Efficiency advocates say delaying the standards costs consumers about $300 million each month in energy costs.
"We're talking about 19th century technology that burns out every year, which has worked out much better for the sellers than for the buyers," ASAP Executive Director Andrew deLaski said in a statement. "The LED options are so affordable and last so long that it's just predatory at this point to sell incandescent bulbs that cost a lot to use and need to be replaced frequently."
DOE hints at 'backstop' requirements
Congress set a "backstop" standard for light bulb manufacturers in 2007 that experts say is easy for LED light bulbs to meet but may take less-efficient bulbs off the market. Lawmakers set the backstop in case DOE failed to update light bulb standards to reach certain efficiency levels.
According to deLaski, currently some light bulbs are covered by standards while others are not. DOE's NOPR "would ensure that each of these bulbs would have to meet a standard," he said, including reflector bulbs, candle- bulbs and globe-shaped bulbs.
DOE's backstop standard would bring all but a few uncommon types of bulbs under an efficiency standard that manufacturers say will leave them with stranded products. There is disagreement between efficiency advocates and manufacturers, however, as to whether that standard has been triggered in the past.
Experts say DOE may be preparing to adopt the new requirement.
In a May Federal Register notice, DOE said it "is re-evaluating its understanding of the backstop requirement," and in the Tuesday NOPR, the agency reiterated that, noting "DOE has requested comments and data to inform further consideration of the 45 lm/W backstop provision."
"It is imperative that DOE provide enough time for manufacturers and retailers to plan an orderly exit from regulated product lines," NEMA said in its June comments. "Failure to provide adequate transition time would cause each manufacturer and each retailer to incur significant unexpected costs to dispose of stranded inventory."
The group added that significant losses would also mean waste material, manufacturing and transportation resources "while providing very little additional energy savings or CO2 emissions reductions."
Asked about the need for a transition period for manufacturers, ASAP pointed to its own June comments, filed jointly with several other conservation groups.
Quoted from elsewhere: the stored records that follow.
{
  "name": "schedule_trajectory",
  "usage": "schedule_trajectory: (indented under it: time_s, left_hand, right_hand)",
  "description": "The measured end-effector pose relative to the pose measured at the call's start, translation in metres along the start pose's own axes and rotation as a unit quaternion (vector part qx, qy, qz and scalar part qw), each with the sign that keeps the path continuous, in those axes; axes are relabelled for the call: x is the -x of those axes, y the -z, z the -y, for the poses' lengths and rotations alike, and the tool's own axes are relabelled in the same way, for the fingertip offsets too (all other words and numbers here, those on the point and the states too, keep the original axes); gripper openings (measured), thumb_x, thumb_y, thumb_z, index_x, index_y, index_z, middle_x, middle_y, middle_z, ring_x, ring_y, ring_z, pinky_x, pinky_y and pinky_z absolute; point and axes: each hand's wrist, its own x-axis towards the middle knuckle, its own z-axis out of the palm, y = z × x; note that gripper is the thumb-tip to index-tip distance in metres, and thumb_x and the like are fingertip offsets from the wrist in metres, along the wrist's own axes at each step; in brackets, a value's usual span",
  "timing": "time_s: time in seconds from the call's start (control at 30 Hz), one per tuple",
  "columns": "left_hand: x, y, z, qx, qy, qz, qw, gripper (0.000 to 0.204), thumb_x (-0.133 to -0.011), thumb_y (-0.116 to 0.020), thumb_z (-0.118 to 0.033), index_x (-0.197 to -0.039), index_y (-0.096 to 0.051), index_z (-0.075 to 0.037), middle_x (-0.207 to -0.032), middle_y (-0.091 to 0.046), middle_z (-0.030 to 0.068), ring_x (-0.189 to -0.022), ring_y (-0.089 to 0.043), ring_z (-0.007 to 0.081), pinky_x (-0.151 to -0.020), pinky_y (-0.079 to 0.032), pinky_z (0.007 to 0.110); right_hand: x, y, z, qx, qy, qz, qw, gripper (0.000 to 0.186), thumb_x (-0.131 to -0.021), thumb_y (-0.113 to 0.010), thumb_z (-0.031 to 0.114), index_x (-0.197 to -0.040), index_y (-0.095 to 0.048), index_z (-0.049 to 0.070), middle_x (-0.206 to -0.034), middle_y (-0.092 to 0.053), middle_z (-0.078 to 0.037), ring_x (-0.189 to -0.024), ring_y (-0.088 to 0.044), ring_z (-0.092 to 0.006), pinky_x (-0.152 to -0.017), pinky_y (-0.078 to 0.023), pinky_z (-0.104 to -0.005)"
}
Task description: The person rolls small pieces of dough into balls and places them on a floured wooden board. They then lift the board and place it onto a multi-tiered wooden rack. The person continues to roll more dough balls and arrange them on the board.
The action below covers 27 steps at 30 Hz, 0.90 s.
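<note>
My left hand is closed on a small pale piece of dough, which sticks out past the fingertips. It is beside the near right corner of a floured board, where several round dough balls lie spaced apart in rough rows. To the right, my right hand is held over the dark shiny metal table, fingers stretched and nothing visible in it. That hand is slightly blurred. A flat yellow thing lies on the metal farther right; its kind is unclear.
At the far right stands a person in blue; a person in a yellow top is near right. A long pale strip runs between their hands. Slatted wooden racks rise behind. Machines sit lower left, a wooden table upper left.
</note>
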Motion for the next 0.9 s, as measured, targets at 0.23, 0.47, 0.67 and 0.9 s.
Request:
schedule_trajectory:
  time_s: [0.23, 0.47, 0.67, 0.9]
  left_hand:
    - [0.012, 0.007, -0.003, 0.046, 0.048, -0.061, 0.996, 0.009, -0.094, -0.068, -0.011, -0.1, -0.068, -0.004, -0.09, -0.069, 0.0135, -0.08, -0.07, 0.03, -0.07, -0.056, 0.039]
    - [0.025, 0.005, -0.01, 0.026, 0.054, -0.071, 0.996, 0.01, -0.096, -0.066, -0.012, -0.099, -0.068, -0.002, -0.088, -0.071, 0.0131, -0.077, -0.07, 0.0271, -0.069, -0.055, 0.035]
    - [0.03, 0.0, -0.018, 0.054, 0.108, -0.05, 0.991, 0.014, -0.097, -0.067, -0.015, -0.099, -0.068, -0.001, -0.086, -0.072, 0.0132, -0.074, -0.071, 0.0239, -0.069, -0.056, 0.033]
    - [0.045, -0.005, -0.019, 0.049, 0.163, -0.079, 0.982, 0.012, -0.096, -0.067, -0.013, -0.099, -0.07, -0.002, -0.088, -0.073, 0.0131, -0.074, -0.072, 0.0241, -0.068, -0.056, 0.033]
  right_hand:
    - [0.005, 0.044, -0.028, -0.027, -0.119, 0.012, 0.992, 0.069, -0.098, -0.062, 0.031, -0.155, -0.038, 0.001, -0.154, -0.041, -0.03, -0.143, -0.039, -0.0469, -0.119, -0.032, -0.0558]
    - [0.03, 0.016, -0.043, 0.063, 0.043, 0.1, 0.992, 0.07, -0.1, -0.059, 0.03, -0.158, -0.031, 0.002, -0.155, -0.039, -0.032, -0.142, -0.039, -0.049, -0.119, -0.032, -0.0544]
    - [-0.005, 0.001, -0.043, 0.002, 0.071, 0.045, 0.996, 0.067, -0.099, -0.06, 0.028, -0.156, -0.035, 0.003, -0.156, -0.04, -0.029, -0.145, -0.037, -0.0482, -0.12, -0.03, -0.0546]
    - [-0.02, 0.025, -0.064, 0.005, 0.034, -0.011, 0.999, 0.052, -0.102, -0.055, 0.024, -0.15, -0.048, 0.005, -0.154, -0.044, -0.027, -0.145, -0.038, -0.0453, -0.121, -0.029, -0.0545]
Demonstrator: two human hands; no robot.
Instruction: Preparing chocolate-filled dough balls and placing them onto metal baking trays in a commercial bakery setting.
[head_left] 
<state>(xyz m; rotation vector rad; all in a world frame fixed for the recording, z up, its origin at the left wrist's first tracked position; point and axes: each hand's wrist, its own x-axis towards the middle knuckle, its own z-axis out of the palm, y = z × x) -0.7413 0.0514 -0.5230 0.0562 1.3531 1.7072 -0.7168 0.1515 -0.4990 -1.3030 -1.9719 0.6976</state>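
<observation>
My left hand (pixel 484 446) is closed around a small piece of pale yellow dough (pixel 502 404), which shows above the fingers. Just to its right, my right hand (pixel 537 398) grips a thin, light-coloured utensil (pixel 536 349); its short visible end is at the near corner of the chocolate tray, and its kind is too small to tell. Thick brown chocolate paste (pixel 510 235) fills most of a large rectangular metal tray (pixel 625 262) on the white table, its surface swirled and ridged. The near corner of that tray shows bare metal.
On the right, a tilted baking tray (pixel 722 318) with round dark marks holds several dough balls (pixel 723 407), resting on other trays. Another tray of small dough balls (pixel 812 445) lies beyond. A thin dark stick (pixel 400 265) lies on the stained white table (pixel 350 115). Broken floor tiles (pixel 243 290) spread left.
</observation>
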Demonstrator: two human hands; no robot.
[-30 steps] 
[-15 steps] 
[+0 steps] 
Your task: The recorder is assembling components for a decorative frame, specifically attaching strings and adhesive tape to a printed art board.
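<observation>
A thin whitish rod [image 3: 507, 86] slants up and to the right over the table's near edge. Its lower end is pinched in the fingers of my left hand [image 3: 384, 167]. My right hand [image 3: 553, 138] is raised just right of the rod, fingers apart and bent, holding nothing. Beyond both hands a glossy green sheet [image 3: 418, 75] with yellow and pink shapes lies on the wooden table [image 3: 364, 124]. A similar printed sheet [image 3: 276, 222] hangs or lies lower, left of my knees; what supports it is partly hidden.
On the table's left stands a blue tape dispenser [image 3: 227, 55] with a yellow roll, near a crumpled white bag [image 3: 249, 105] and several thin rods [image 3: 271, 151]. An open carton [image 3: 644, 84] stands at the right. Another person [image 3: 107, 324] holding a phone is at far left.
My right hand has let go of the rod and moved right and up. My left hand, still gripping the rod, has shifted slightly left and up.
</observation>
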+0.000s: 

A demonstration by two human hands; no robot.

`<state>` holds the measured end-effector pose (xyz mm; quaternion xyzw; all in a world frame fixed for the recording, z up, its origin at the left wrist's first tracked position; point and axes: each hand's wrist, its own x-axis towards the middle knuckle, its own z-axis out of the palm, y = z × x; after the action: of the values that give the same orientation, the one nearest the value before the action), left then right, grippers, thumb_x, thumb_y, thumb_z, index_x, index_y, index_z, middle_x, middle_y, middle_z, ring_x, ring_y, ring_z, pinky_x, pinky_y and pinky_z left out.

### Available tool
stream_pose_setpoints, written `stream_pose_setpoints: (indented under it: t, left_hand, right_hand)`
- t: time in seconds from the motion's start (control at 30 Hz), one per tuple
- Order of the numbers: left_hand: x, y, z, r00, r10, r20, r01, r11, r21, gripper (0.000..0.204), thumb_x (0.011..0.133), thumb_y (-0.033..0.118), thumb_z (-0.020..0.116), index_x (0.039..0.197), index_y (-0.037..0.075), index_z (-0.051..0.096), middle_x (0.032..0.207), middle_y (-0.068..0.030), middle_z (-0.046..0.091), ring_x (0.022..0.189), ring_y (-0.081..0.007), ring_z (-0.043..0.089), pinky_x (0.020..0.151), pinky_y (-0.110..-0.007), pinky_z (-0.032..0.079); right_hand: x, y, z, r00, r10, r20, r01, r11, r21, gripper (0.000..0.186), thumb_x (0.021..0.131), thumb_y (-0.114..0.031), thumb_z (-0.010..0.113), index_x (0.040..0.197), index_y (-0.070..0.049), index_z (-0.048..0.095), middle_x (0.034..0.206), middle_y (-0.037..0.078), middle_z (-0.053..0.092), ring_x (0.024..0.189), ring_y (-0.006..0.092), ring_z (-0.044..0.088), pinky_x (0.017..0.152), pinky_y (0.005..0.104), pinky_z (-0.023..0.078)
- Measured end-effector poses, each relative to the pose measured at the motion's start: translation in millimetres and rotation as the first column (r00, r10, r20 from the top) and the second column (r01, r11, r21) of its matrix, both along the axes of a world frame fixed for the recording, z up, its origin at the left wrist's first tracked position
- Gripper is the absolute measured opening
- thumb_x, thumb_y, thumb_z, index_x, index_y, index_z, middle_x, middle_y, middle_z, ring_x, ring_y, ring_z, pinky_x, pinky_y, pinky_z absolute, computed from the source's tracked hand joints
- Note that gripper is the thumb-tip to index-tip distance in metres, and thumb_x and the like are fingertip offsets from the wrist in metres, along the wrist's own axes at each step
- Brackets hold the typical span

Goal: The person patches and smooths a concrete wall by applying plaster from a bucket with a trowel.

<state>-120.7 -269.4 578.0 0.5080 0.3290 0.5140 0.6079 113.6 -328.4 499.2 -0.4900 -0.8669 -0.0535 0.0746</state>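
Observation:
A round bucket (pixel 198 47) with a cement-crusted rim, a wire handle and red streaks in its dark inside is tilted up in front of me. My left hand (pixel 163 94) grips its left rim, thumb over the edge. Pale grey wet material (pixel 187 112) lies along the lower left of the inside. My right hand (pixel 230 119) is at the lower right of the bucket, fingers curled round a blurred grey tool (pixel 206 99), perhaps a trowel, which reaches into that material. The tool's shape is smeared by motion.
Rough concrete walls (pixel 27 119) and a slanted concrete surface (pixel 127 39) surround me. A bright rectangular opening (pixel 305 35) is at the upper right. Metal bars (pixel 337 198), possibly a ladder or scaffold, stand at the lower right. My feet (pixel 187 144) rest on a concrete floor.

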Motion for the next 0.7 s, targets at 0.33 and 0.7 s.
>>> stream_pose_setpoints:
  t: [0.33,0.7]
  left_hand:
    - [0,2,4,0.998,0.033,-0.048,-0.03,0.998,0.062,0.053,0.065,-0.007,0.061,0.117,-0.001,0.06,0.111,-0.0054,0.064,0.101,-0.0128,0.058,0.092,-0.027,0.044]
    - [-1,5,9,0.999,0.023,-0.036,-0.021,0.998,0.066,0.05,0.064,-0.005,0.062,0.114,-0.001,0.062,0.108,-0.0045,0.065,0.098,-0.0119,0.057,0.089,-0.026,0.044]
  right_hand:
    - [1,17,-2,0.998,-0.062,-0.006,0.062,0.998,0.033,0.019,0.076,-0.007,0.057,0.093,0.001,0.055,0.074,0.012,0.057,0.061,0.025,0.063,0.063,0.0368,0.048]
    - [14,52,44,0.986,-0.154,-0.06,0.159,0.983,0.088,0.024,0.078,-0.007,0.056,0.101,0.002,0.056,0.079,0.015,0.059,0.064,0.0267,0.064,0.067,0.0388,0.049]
The issue is one of energy equity as well as efficiency, the group said.
"Delay is costly for consumers, especially those who can least afford it, and causes needless climate change emissions," the group said. Recent modeling, according to ASAP, shows an additional year of delay before triggering the backstop would cost consumers about $3.4 billion as less efficient bulbs remain in the market.
The costs of a delay "accrue disproportionately to consumers who can least afford it. Research conducted in the metropolitan Detroit area in 2018 found that energy-efficient light bulbs are more expensive and less available in high-poverty urban areas than in more affluent locations," ASAP said.
Experts say the DOE could trigger a backstop through a Federal Register notice, but it is not clear if it would be called a proposed or final rule, or something else.
Either way, "this saga is winding to an end and the question now is whether the manufacturers are going to be able to squeeze out a few more years of profits from these wasteful products," Steven Nadel, executive director of the American Council for an Energy-Efficient Economy, said in a statement.